Your task is to copy each line of the records that includes the string "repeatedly".

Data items
+===+

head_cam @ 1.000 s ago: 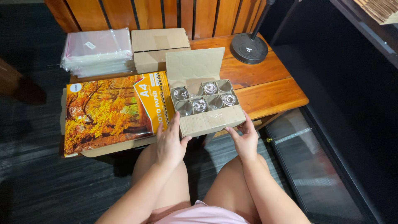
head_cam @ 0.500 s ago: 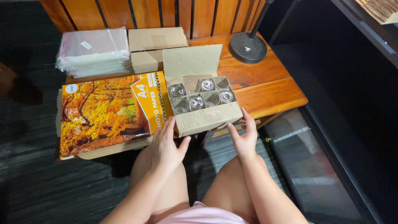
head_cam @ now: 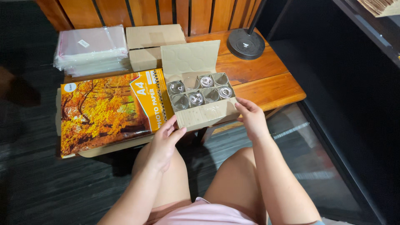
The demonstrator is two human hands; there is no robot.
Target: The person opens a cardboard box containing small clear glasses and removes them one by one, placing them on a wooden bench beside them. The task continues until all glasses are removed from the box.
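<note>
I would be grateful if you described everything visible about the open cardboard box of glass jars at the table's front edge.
The small brown cardboard box sits open, its lid flap upright at the back with faint round imprints. Cardboard dividers form eight cells in two rows, holding clear glass jars seen from above. It rests on the wooden slatted table, overhanging the front edge, beside the orange photo paper pack. The left hand touches its lower left corner; the right hand holds its right front corner.
</note>
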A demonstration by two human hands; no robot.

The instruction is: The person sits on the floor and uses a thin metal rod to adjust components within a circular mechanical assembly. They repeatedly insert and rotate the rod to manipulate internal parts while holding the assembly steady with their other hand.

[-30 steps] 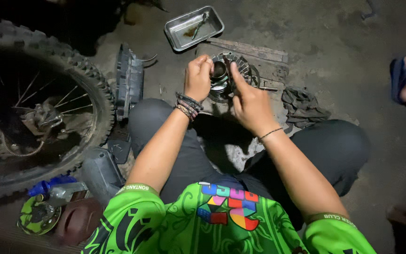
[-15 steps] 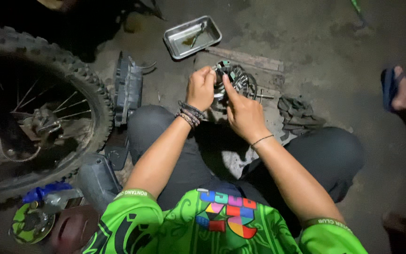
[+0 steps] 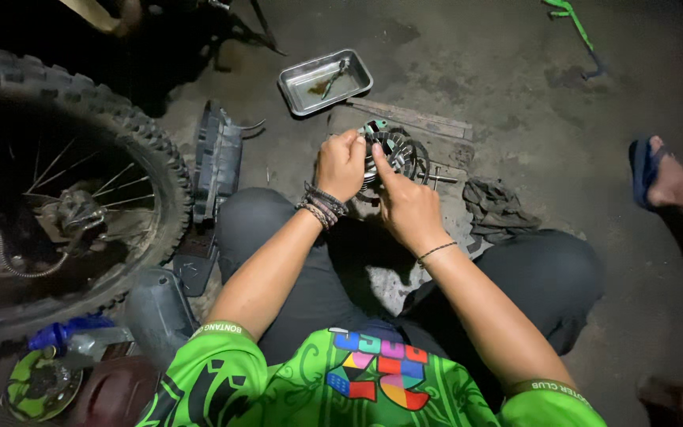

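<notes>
While both hands grip it — left hand [image 3: 341, 164], right hand [image 3: 406, 204] — round metal part [image 3: 395, 152] sits between them

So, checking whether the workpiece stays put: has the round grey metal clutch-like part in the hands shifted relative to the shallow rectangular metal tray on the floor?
No. The round metal part lies just below-right of the metal tray, as before.

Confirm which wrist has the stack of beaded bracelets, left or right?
The left hand: several dark beaded bracelets. The right hand has one thin band.
</notes>
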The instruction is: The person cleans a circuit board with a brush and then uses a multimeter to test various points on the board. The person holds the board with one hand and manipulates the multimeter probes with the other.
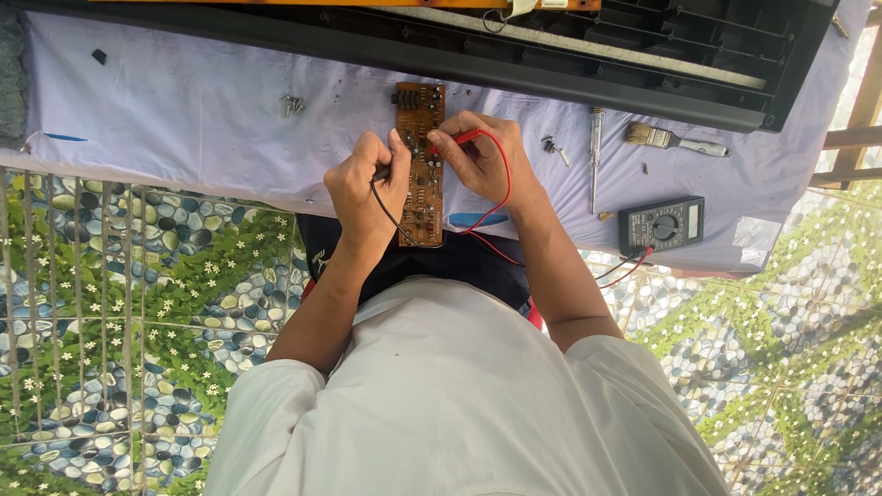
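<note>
We find a brown circuit board (421, 165) lying lengthwise on the cloth-covered surface (184, 119), between both hands. The left hand (363, 188) has its fingers clenched on a black probe (381, 172), tip at the board's left edge. The right hand (482, 161) pinches a red probe (455, 140) against the board's right side. Red and black leads run to a dark multimeter (661, 225) well right of the board. A screwdriver (595, 156) and paintbrush (675, 140) lie beyond.
</note>
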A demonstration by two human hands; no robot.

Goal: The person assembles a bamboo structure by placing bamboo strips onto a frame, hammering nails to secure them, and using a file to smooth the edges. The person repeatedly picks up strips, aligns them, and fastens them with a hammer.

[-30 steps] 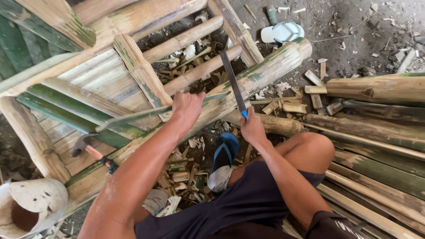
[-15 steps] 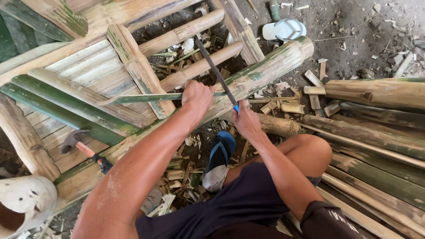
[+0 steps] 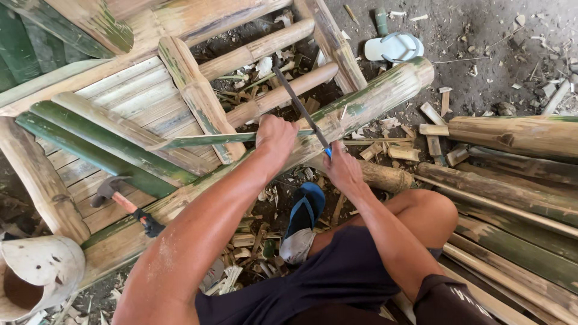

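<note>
Saw blade [image 3: 299, 107] sits across the thick bamboo pole [image 3: 361, 108], running from our right hand [image 3: 342, 170] up and away toward the frame. Right-hand fingers are clenched round the blue grip end of the blade, just below the pole. Our left hand [image 3: 276, 137] presses on top of the pole, fingers curled over a thin green bamboo strip [image 3: 211, 141] that lies across the slats to the left. The pole rests diagonally on the edge of a bamboo frame [image 3: 198, 96]. A hammer [image 3: 126, 204] with a wooden handle lies on the slats, lower left. We see a blue sandal [image 3: 306, 207] on the foot below the hands, a white sandal [image 3: 394, 47] on the ground beyond the pole end, and cut offcuts [image 3: 433, 141] beside more poles at right.
</note>
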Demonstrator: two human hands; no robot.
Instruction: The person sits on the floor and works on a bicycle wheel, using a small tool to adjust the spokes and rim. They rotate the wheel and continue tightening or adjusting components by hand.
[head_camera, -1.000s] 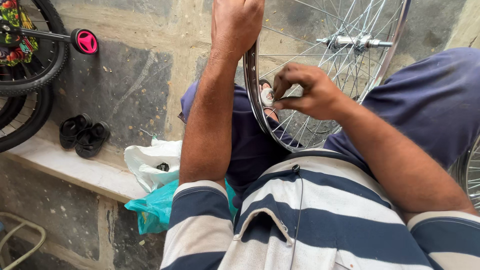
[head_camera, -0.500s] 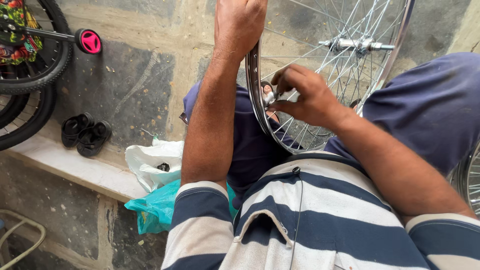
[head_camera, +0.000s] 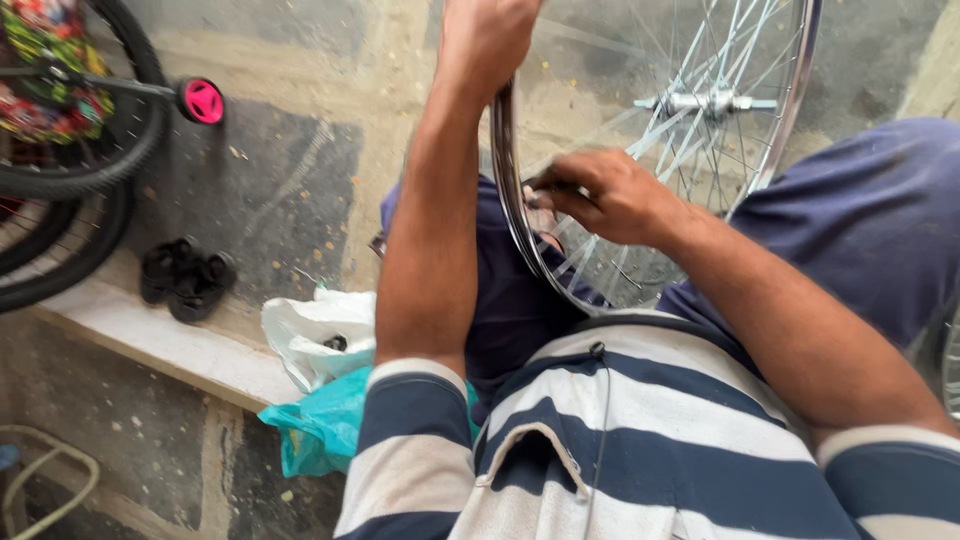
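Bicycle wheel (head_camera: 700, 150) | upright between the knees, rim under both hands | left hand (head_camera: 490, 40) grip clamped on rim top, as before | right hand (head_camera: 600, 195) has slid lower, fingers pinched together at a spoke by the rim | hub (head_camera: 700, 102) beyond right grip

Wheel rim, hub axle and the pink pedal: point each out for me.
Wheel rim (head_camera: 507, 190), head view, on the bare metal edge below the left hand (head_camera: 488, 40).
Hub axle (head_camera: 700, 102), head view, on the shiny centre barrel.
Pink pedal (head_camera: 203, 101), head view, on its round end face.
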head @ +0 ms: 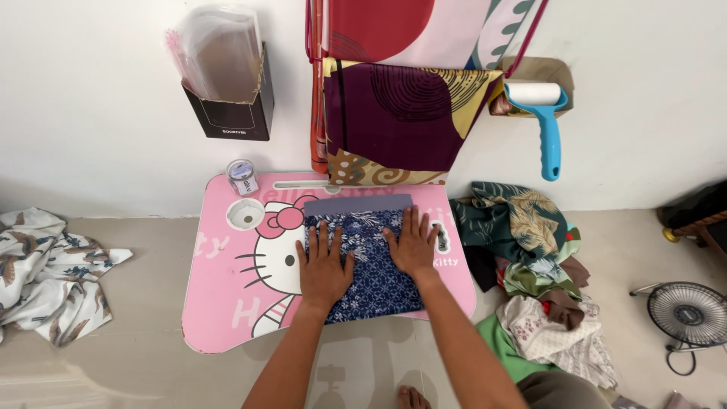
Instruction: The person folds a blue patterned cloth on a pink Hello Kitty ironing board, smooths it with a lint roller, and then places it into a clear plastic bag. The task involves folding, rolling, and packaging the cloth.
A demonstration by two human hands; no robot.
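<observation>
On pink lap desk: folded blue patterned cloth lying flat, grey board at its far edge. Left hand and right hand both spread flat, palms pressing cloth, gripping nothing. Risk: uneven push could wrinkle fold or slide cloth off near edge.
</observation>
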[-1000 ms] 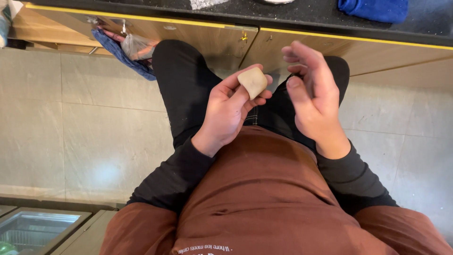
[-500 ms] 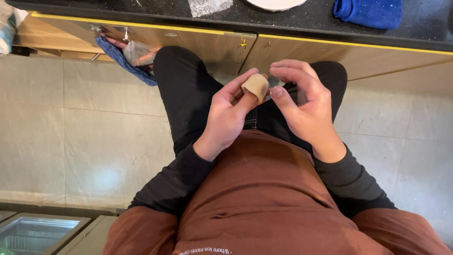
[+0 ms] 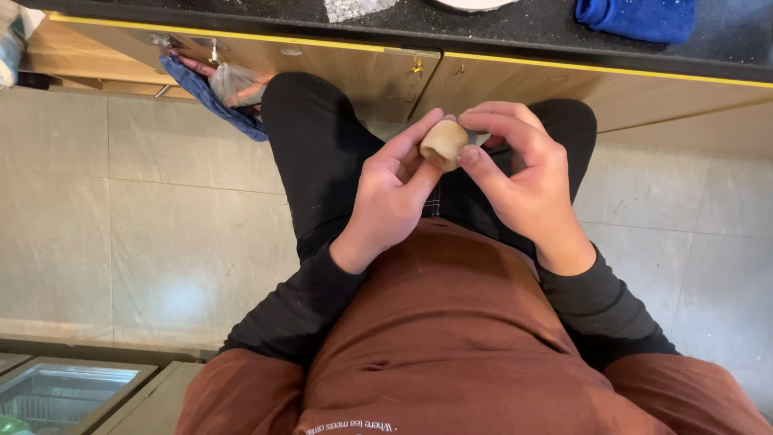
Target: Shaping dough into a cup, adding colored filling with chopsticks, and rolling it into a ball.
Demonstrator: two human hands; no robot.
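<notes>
Dough piece (image 3: 443,142) sits between both hands, pinched by left hand (image 3: 390,193) and right hand (image 3: 523,181) fingertips.

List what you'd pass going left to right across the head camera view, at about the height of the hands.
Blue cloth hanging at the cabinet → left hand → small tan roll pinched between both hands → right hand → pale tiled floor.

We see pale grey floor tiles (image 3: 161,209) with a soft glare, light wooden cabinet doors (image 3: 354,68) edged in yellow, and a speckled black countertop (image 3: 515,24) above them.
</notes>
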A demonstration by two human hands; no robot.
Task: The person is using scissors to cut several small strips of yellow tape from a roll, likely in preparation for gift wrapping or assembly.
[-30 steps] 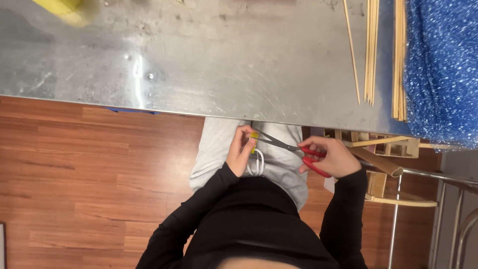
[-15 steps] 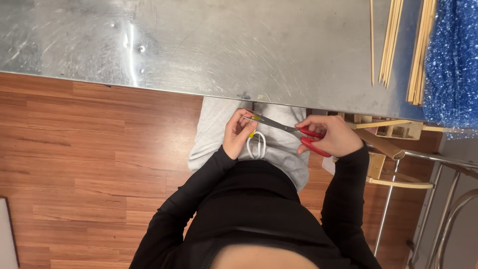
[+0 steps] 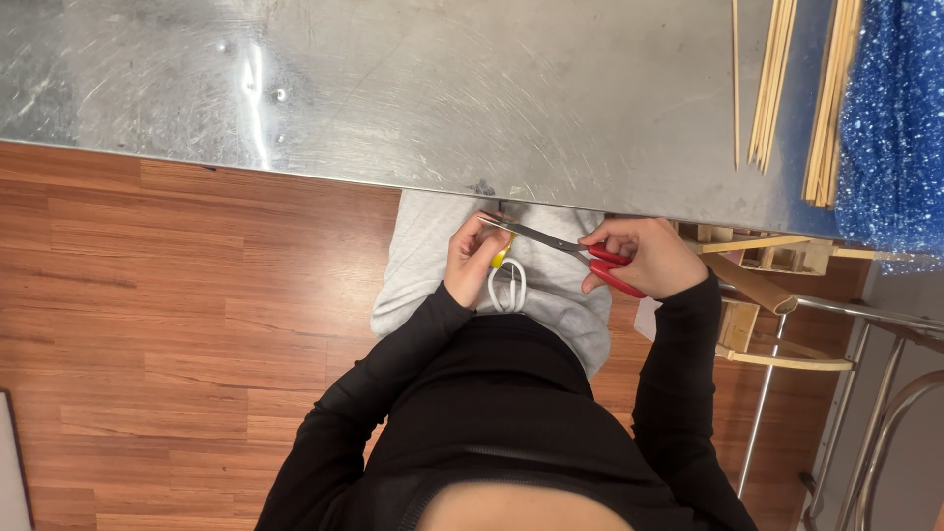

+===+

→ Answer below
The instruction is: The person sits on the floor and uses a thin metal rod to adjust components within a circular mechanical assembly. They repeatedly insert and rotate the rod to manipulate internal parts while holding the assembly steady with their other hand.
Goal: The person assembles a bamboo structure by placing bamboo strips onto a frame, hammering nails to secure them, and using a file to smooth the edges. The person repeatedly picks up strips, aligns them, and fastens them with a hammer.

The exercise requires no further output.